▸ **DIRECTIONS**: Transcribe the whole listing below. Pictures do not go in the copy.
------------------------------------
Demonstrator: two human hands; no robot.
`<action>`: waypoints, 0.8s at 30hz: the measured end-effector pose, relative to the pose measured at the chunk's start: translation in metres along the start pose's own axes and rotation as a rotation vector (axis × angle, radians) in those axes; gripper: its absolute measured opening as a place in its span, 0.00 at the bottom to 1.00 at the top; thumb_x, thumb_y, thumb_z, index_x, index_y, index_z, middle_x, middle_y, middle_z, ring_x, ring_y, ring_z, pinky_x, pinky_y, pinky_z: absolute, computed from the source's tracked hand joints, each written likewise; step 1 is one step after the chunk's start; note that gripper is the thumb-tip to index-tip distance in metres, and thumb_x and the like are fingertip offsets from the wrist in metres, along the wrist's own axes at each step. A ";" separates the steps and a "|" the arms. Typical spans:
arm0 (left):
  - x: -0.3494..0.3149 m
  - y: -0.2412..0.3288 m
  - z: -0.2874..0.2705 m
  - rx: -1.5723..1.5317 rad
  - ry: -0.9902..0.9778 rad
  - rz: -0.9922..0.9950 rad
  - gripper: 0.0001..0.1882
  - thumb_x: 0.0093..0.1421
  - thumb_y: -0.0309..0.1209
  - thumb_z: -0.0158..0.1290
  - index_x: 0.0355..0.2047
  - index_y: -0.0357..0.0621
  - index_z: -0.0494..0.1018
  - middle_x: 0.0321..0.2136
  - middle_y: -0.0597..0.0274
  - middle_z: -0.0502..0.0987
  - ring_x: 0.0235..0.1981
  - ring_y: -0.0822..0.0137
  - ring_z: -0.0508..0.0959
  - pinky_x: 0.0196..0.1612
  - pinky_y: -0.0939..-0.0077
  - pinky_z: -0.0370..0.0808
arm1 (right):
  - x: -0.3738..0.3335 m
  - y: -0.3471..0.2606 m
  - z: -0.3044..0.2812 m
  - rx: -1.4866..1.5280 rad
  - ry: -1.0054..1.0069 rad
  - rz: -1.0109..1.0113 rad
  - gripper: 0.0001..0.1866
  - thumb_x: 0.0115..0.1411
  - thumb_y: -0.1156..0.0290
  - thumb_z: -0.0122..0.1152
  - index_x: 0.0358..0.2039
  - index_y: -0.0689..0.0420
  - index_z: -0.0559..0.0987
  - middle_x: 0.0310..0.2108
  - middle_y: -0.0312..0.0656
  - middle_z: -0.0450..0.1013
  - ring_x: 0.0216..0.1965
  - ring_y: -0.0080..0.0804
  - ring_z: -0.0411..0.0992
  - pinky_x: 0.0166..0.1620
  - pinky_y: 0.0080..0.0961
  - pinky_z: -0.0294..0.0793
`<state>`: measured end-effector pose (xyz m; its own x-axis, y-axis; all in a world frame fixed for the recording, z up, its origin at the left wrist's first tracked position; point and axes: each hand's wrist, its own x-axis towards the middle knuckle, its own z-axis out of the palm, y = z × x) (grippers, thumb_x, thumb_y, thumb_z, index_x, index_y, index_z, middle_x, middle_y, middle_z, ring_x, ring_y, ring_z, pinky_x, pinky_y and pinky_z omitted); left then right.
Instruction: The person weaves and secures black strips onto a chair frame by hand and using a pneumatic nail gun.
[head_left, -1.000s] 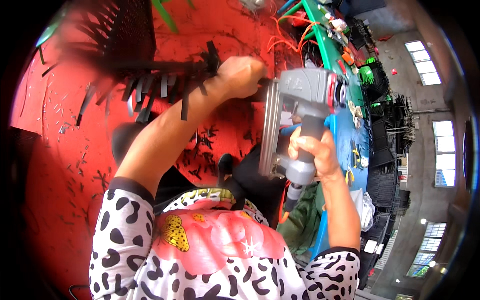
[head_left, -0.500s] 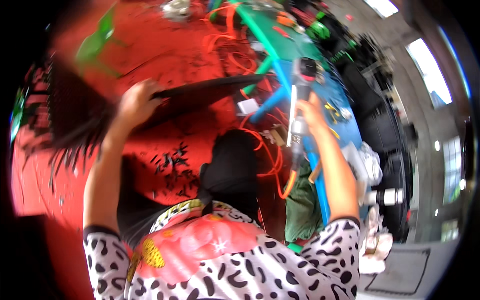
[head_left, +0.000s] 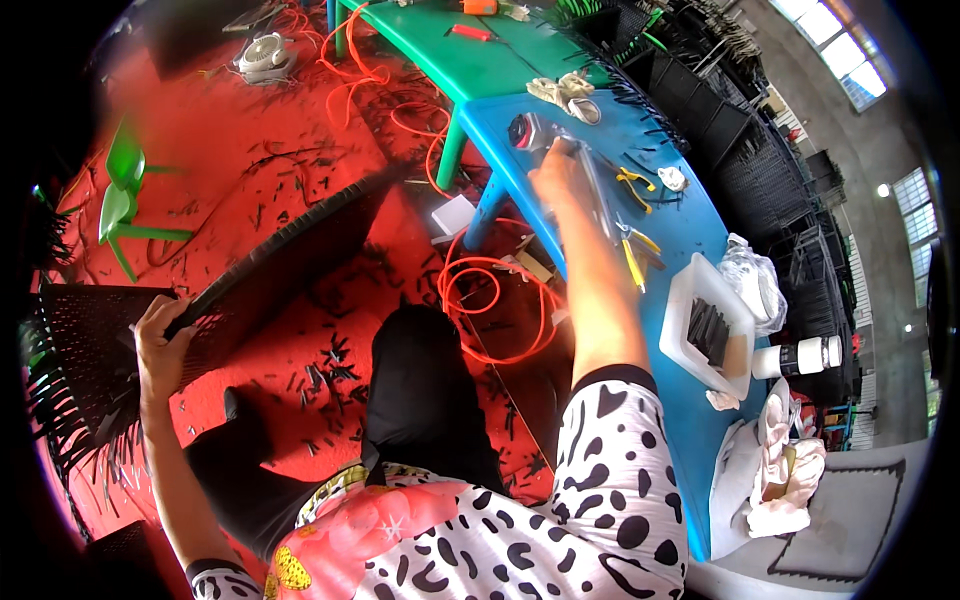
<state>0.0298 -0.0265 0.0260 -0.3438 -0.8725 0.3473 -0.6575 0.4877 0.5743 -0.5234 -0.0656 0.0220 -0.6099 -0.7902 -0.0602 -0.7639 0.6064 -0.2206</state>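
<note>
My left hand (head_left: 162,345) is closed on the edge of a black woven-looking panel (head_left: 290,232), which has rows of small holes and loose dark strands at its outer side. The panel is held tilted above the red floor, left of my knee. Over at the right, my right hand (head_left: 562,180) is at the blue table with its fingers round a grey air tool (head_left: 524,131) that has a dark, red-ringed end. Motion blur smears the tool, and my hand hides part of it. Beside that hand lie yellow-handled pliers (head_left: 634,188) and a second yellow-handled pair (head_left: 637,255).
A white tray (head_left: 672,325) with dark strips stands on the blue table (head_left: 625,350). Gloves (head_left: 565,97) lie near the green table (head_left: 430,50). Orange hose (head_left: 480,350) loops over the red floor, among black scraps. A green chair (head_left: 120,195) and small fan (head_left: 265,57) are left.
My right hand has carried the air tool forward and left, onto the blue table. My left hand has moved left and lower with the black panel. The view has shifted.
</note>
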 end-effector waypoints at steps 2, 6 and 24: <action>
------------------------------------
▸ **ANSWER BELOW**:
Demonstrator: two human hands; no robot.
`<action>`: waypoints, 0.8s at 30hz: the measured end-effector pose, relative to the pose measured at the chunk's start: translation in metres along the start pose's own axes and rotation as a rotation vector (axis × angle, radians) in those axes; gripper: its absolute measured opening as a place in its span, 0.00 at the bottom to 1.00 at the top; thumb_x, thumb_y, thumb_z, index_x, index_y, index_z, middle_x, middle_y, middle_z, ring_x, ring_y, ring_z, pinky_x, pinky_y, pinky_z: absolute, computed from the source's tracked hand joints, each written likewise; step 1 is one step after the chunk's start; note that gripper is the thumb-tip to index-tip distance in metres, and thumb_x and the like are fingertip offsets from the wrist in metres, along the wrist's own axes at each step. A ";" separates the steps and a "|" the arms. Typical spans:
arm0 (left):
  - x: -0.3494..0.3149 m
  - y: -0.2412..0.3288 m
  - z: -0.2874..0.2705 m
  - rx: -1.5723..1.5317 rad
  - ry: -0.9902..0.9778 rad
  - rz: -0.9922..0.9950 rad
  - gripper: 0.0001..0.1882
  - thumb_x: 0.0093..0.1421
  - thumb_y: -0.0309..0.1209
  - thumb_z: -0.0158..0.1290
  - index_x: 0.0355..0.2047
  - index_y: -0.0357..0.0621
  - index_z: -0.0494..0.1018
  - middle_x: 0.0321..0.2136
  - middle_y: -0.0597..0.0274
  - middle_z: -0.0502..0.0987
  - ring_x: 0.0235..0.1981
  - ring_y: -0.0822..0.0137
  - ring_z: -0.0508..0.0959
  - pinky_x: 0.0196..0.1612
  - pinky_y: -0.0939..-0.0077
  - pinky_z: -0.0370..0.0808
arm1 (right):
  - x: -0.3738..0.3335 m
  - y: -0.3471..0.2606 m
  - z: -0.3044..0.2812 m
  - rx: -1.4866..1.5280 rad
  - ry: -1.0054..1.0069 rad
  - rz: -1.0109..1.0113 rad
  - gripper: 0.0001..0.1866
  - thumb_x: 0.0115..0.1411
  - thumb_y: -0.1156..0.0290
  - thumb_z: -0.0122..0.1152
  - index_x: 0.0358..0.2039
  - index_y: -0.0689..0.0420
  - index_z: -0.0559..0.0987
  - middle_x: 0.0310..0.2108
  - middle_y: -0.0312..0.0656
  - middle_z: -0.0450..0.1013
  - ring_x: 0.0216..0.1965
  - ring_y: -0.0080..0.0804
  - ring_z: -0.0411..0.0992
  - pinky_x: 0.0166..0.1620
  - pinky_y: 0.0080..0.0961
  - pinky_z: -0.0294..0.0793
`<state>`: measured end-effector pose (xyz m; its own x-axis, y-axis; all in a world frame fixed for the recording, z up, its origin at the left wrist's first tracked position; point and axes: each hand's wrist, its own x-axis towards the middle knuckle, its own z-axis out of the palm, y = z × x) (grippers, thumb_x, thumb_y, thumb_z, index_x, index_y, index_z, middle_x, middle_y, middle_z, ring_x, ring_y, ring_z, pinky_x, pinky_y and pinky_z omitted); left then right.
Instruction: The person weaves and secures black strips onto a chair frame by hand and using a pneumatic nail gun.
[head_left, -1.000s] 
[head_left, -0.500s] 
[head_left, +0.000s] 
<state>0.0298 -0.0265 0.0260 -0.3438 -0.8725 0.3473 -0.6575 0.4877 0.5743 -0.5234 -0.0656 0.0220 -0.6099 -0.7902 -0.0602 -0.7639 0.6064 -0.2206</state>
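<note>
My left hand (head_left: 162,345) is closed on the edge of a black woven-looking panel (head_left: 290,232), which has rows of small holes and loose dark strands at its outer side. The panel is held tilted above the red floor, left of my knee. Over at the right, my right hand (head_left: 562,180) is at the blue table with its fingers round a grey air tool (head_left: 524,131) that has a dark, red-ringed end. Motion blur smears the tool, and my hand hides part of it. Beside that hand lie yellow-handled pliers (head_left: 634,188) and a second yellow-handled pair (head_left: 637,255).
A white tray (head_left: 672,325) with dark strips stands on the blue table (head_left: 625,350). Gloves (head_left: 565,97) lie near the green table (head_left: 430,50). Orange hose (head_left: 480,350) loops over the red floor, among black scraps. A green chair (head_left: 120,195) and small fan (head_left: 265,57) are left.
My right hand has carried the air tool forward and left, onto the blue table. My left hand has moved left and lower with the black panel. The view has shifted.
</note>
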 end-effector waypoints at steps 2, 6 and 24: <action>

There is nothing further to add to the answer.